_Exercise_:
Go to the line containing "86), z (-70" in the records below and print it and every following line exactly, on through the line containing "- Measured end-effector", then stop.

_Recorded information_:
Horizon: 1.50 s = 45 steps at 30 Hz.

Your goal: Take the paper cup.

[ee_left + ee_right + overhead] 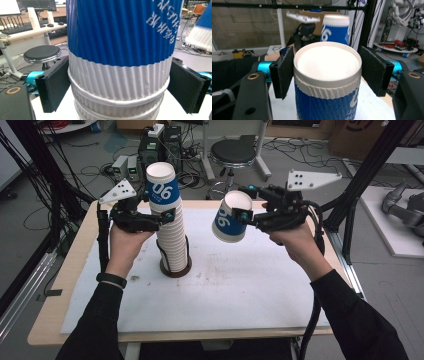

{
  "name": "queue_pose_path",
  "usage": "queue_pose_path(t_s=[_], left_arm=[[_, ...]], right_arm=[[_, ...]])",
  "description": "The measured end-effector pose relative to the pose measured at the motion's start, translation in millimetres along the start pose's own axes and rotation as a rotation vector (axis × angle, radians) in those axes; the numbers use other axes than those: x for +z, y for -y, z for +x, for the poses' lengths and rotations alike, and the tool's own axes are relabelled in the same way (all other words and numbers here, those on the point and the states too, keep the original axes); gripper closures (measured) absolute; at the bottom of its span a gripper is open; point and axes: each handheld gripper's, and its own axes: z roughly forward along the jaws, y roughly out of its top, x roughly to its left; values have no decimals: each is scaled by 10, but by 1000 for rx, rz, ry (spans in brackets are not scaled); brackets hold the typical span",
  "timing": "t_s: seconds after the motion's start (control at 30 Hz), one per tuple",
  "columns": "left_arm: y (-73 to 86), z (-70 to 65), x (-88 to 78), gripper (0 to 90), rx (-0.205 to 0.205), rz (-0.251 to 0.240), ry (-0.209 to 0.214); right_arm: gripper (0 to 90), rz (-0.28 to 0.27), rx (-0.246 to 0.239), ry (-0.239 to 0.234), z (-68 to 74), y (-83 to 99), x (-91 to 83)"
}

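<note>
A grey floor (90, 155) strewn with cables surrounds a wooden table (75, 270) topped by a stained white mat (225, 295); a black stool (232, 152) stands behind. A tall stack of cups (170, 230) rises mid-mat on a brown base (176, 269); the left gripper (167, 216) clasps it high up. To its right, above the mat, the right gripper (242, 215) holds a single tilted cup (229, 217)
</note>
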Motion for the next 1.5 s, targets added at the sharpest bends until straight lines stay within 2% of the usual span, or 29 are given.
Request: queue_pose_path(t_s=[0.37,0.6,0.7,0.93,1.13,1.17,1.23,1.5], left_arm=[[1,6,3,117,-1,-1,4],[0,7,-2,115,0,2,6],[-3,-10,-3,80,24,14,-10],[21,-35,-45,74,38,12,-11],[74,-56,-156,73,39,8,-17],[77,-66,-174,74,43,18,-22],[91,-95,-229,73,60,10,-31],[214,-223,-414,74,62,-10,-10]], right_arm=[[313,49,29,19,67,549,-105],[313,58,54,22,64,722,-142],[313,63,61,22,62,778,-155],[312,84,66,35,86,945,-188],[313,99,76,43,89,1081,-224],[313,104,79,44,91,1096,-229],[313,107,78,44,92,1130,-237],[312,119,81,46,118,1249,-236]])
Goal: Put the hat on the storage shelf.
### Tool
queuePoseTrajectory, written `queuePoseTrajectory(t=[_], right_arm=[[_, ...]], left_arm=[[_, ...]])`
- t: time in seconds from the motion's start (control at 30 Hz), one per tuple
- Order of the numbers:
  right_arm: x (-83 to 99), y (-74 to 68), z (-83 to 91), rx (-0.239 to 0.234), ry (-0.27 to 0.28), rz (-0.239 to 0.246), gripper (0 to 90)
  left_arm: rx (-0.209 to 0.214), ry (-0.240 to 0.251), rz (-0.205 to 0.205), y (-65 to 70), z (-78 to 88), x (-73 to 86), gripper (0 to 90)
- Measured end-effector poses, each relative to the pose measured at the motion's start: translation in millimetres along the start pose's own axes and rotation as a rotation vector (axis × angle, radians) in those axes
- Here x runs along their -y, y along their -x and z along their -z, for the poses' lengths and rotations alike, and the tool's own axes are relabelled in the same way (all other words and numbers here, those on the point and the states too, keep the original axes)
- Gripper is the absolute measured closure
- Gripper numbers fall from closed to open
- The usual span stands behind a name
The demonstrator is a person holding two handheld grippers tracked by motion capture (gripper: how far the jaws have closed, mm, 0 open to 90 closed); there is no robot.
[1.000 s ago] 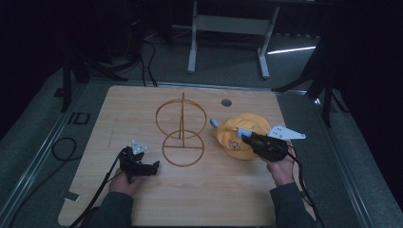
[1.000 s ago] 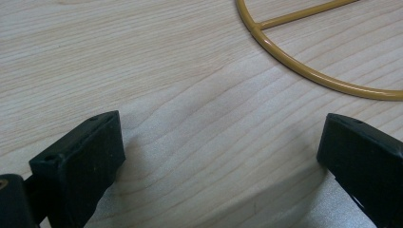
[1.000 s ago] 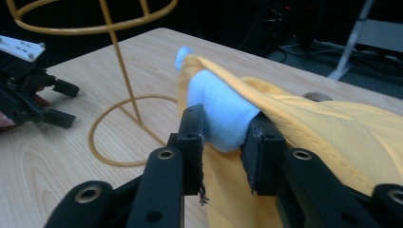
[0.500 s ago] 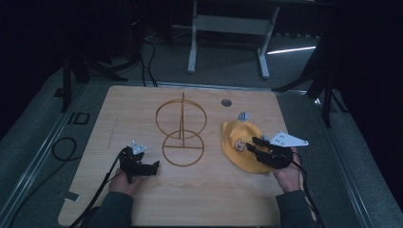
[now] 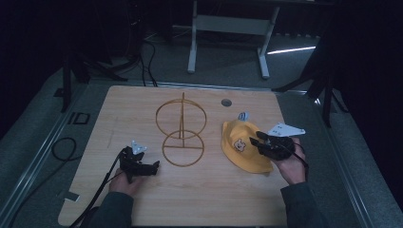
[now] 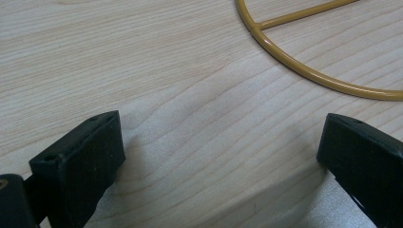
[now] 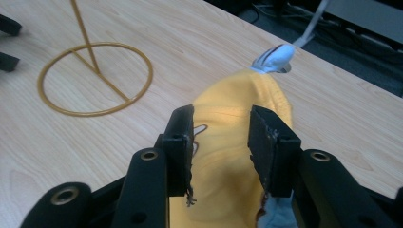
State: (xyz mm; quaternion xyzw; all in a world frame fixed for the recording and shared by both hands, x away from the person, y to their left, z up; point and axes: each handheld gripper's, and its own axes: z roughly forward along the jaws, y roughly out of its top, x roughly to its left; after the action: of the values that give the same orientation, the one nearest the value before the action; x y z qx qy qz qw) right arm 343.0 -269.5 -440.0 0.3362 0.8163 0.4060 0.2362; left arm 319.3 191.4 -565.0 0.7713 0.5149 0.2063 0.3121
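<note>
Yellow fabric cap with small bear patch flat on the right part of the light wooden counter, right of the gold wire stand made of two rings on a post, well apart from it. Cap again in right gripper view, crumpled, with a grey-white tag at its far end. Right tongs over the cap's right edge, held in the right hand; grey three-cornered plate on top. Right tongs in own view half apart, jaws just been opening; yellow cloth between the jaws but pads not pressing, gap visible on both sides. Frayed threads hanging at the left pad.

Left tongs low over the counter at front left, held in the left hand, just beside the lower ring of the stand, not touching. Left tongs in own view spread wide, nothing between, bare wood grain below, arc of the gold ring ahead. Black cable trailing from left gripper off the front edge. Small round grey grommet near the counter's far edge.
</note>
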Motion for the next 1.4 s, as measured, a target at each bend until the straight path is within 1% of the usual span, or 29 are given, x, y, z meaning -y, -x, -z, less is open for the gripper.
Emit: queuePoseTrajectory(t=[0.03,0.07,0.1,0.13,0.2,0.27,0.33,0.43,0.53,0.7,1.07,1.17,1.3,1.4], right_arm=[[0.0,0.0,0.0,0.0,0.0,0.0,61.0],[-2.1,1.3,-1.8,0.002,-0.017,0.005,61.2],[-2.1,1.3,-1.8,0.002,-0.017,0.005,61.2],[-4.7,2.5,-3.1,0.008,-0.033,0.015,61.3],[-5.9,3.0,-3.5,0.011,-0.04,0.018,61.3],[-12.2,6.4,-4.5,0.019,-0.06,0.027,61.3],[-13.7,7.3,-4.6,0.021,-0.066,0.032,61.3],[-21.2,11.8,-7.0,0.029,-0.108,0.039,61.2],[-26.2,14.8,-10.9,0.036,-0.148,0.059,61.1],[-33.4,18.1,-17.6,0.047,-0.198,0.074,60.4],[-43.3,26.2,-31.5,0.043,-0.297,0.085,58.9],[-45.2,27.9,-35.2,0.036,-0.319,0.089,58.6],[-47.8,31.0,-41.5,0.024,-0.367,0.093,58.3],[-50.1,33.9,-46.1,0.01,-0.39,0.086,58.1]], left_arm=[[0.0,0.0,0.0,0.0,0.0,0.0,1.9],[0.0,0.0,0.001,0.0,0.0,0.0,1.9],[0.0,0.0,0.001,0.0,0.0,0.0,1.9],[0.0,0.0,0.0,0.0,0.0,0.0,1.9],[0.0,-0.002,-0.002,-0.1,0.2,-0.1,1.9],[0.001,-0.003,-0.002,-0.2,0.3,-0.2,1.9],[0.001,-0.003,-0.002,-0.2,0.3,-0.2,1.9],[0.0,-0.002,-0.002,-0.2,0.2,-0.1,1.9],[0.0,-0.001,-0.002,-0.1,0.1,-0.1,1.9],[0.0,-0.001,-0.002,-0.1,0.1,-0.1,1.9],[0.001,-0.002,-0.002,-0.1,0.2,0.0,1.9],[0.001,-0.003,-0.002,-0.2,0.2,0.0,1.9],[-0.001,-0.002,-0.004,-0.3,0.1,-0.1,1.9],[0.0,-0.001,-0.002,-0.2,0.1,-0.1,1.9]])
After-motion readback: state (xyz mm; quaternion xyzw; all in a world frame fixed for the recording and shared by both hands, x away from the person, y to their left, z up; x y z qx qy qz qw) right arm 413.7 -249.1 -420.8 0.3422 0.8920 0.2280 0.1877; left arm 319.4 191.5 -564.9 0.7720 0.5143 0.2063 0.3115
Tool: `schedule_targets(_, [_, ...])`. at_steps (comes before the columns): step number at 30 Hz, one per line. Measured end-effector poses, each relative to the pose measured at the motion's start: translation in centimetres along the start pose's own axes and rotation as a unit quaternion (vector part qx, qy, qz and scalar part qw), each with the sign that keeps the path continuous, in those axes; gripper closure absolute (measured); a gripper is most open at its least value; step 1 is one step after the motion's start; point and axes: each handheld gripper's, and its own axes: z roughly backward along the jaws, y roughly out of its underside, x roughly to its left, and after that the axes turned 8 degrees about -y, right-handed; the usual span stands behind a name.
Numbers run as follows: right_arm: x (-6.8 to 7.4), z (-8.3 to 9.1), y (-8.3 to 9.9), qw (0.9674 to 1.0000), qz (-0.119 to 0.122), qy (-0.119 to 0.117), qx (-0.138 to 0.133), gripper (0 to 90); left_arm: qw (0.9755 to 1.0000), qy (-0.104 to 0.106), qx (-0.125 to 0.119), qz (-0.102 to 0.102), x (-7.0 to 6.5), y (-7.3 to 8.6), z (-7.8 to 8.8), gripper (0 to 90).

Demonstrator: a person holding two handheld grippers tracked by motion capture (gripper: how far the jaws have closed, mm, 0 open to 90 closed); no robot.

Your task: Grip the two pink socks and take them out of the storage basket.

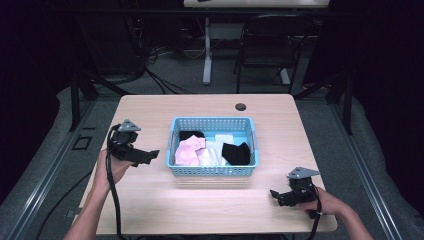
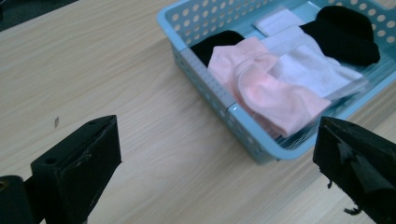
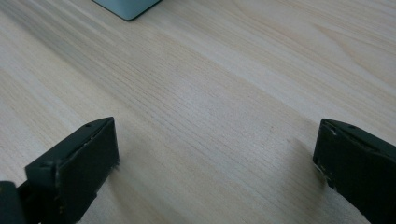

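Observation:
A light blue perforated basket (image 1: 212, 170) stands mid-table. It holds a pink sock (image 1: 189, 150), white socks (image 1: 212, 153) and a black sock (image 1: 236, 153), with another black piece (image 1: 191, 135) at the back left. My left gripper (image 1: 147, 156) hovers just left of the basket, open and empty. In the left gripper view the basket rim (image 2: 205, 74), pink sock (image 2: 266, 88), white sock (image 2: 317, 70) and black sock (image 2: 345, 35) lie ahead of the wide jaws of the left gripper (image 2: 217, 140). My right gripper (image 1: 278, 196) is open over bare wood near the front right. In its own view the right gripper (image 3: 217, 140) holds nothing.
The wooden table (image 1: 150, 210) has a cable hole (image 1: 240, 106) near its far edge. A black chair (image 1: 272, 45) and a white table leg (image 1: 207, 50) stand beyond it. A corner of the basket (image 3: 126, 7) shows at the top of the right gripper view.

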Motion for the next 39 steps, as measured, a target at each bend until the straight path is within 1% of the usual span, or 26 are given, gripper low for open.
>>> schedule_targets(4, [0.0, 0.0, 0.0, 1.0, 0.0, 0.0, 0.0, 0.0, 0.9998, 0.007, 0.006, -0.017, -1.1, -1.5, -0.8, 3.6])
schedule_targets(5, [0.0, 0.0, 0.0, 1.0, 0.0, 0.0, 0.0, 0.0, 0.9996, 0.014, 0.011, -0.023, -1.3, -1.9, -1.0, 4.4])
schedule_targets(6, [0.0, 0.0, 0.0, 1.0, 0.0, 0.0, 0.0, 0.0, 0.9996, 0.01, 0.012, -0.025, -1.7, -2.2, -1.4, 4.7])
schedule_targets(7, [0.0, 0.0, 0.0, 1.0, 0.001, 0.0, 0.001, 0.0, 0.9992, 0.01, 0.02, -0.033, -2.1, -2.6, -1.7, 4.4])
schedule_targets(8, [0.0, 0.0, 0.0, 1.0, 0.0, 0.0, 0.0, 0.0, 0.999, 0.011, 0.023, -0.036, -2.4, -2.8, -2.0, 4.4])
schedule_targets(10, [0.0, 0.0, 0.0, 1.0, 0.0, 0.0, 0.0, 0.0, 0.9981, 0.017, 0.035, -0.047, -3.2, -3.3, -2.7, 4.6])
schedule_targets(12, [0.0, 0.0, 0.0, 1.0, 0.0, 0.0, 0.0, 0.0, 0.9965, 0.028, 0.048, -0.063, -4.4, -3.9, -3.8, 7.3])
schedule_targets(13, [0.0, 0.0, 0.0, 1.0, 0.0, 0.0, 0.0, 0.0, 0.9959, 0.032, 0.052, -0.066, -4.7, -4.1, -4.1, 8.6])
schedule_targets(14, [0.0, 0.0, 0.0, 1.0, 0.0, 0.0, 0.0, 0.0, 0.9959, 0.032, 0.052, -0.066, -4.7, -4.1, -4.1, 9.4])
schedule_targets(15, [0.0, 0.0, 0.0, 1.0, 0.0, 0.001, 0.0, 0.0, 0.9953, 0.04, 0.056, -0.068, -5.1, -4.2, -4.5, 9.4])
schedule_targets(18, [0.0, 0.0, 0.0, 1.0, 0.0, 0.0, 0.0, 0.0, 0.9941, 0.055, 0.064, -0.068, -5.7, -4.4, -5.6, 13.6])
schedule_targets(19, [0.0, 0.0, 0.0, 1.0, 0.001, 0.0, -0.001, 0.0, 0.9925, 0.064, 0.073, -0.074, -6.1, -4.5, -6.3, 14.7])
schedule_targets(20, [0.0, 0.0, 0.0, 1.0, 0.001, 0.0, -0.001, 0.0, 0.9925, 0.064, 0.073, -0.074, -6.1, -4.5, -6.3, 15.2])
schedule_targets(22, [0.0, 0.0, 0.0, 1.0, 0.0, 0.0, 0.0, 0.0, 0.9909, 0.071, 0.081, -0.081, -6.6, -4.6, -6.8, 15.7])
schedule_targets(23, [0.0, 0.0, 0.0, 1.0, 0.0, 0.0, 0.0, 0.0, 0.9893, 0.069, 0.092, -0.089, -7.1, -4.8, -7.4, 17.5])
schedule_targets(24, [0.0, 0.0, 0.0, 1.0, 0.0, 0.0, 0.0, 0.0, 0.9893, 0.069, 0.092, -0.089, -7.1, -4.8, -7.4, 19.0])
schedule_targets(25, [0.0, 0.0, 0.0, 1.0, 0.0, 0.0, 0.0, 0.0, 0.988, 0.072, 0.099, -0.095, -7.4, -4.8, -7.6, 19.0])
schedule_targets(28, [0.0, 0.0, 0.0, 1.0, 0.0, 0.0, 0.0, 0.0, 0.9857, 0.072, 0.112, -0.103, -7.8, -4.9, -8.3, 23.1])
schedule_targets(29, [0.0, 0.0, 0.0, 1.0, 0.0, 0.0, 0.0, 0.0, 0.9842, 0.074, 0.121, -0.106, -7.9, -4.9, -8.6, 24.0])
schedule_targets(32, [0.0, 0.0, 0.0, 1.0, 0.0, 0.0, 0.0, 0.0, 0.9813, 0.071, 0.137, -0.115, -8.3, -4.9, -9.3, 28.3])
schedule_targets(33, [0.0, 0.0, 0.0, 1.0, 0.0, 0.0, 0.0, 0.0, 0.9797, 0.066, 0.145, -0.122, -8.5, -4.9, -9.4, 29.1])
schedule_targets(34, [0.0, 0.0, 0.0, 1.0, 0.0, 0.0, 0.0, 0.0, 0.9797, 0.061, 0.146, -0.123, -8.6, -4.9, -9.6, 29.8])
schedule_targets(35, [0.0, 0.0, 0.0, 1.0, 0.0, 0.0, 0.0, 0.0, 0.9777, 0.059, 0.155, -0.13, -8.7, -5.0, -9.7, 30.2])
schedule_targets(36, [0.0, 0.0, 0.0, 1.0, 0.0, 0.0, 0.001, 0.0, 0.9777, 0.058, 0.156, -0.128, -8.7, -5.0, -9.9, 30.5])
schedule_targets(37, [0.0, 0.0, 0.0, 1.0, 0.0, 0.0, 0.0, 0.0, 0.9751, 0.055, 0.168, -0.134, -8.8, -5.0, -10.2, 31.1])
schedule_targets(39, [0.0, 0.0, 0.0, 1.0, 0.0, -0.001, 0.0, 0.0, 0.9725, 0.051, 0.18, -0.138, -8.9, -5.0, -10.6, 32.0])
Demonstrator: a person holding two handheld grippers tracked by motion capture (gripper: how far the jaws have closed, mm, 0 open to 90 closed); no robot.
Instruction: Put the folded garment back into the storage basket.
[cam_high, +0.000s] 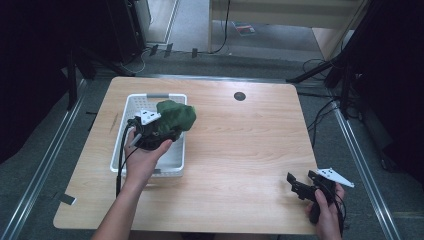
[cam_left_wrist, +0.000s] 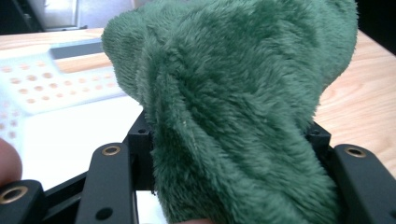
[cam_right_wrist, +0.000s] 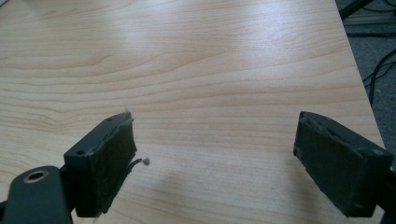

_Solution to this problem_:
  "columns": "left_arm: y (-73 to 86), z (-70 to 65), x (-88 to 78), gripper (0 to 90), rx (-0.205 to 0.205), rz (-0.251 to 0.240), ry (-0.209 to 0.214); right_arm: gripper (0 to 90), rz (-0.28 to 0.27), rx (-0.246 to 0.239), ry (-0.239 to 0.234), z (-68 to 74), y (-83 to 99), x (-91 to 83)"
}

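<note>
A grey floor (90, 155) strewn with cables surrounds a wooden table (75, 270) topped by a stained white mat (225, 295); a black stool (232, 152) stands behind. A tall stack of cups (170, 230) rises mid-mat on a brown base (176, 269); the left gripper (167, 216) clasps it high up. To its right, above the mat, the right gripper (242, 215) holds a single tilted cup (229, 217)
</note>
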Motion for the next 1.5 s, targets added at the sharpest bends until straight lines stay within 2% of the usual span, or 29 are given.
Request: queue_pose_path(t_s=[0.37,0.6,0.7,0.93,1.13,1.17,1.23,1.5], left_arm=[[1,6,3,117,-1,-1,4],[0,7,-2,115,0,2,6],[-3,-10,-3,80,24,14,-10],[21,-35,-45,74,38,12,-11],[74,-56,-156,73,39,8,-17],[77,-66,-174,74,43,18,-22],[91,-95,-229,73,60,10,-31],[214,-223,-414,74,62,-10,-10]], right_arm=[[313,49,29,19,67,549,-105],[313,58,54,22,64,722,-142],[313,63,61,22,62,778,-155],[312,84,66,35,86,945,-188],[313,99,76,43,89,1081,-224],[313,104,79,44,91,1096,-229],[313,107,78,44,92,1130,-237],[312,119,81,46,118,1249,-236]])
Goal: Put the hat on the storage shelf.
### Tool
queuePoseTrajectory, written `queuePoseTrajectory(t=[_], right_arm=[[_, ...]], left_arm=[[_, ...]])`
- t: time in seconds from the motion's start (control at 30 Hz), one per tuple
- Order of the numbers:
  right_arm: x (-83 to 99), y (-74 to 68), z (-83 to 91), rx (-0.239 to 0.234), ry (-0.27 to 0.28), rz (-0.239 to 0.246), gripper (0 to 90)
  left_arm: rx (-0.209 to 0.214), ry (-0.240 to 0.251), rz (-0.205 to 0.205), y (-65 to 70), z (-78 to 88), x (-73 to 86), gripper (0 to 90)
- Measured end-effector poses, each relative to the pose measured at the motion's start: translation in millimetres along the start pose's own axes and rotation as a rotation vector (axis × angle, radians) in those axes

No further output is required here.